Directions
Give again exactly, and only, the lines between the line holding "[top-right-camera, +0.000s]" and the end of the listing, both boundary lines included.

Data segment

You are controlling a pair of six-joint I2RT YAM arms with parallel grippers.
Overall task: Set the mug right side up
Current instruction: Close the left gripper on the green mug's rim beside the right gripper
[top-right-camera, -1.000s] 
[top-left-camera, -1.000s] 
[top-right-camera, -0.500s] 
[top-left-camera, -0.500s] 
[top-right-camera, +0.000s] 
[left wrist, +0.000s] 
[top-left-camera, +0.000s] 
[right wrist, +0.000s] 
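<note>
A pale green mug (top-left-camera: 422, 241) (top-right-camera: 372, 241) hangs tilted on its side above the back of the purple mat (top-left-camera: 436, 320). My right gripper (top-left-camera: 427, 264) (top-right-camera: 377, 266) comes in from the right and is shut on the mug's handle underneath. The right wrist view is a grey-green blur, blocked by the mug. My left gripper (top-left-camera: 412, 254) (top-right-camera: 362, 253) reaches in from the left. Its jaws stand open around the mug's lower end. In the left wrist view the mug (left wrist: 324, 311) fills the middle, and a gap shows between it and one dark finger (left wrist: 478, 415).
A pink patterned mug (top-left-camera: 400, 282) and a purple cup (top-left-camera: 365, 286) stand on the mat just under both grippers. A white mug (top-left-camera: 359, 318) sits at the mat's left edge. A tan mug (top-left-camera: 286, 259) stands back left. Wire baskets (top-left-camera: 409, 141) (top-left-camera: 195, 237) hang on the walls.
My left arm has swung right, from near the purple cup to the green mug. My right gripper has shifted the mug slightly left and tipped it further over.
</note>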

Response for this exercise
[top-right-camera, +0.000s] 
[left wrist, +0.000s] 
[top-left-camera, +0.000s] 
[right wrist, +0.000s] 
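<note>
A pale green mug (top-left-camera: 422, 241) (top-right-camera: 372, 241) hangs tilted on its side above the back of the purple mat (top-left-camera: 436, 320). My right gripper (top-left-camera: 427, 264) (top-right-camera: 377, 266) comes in from the right and is shut on the mug's handle underneath. The right wrist view is a grey-green blur, blocked by the mug. My left gripper (top-left-camera: 412, 254) (top-right-camera: 362, 253) reaches in from the left. Its jaws stand open around the mug's lower end. In the left wrist view the mug (left wrist: 324, 311) fills the middle, and a gap shows between it and one dark finger (left wrist: 478, 415).
A pink patterned mug (top-left-camera: 400, 282) and a purple cup (top-left-camera: 365, 286) stand on the mat just under both grippers. A white mug (top-left-camera: 359, 318) sits at the mat's left edge. A tan mug (top-left-camera: 286, 259) stands back left. Wire baskets (top-left-camera: 409, 141) (top-left-camera: 195, 237) hang on the walls.
My left arm has swung right, from near the purple cup to the green mug. My right gripper has shifted the mug slightly left and tipped it further over.
</note>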

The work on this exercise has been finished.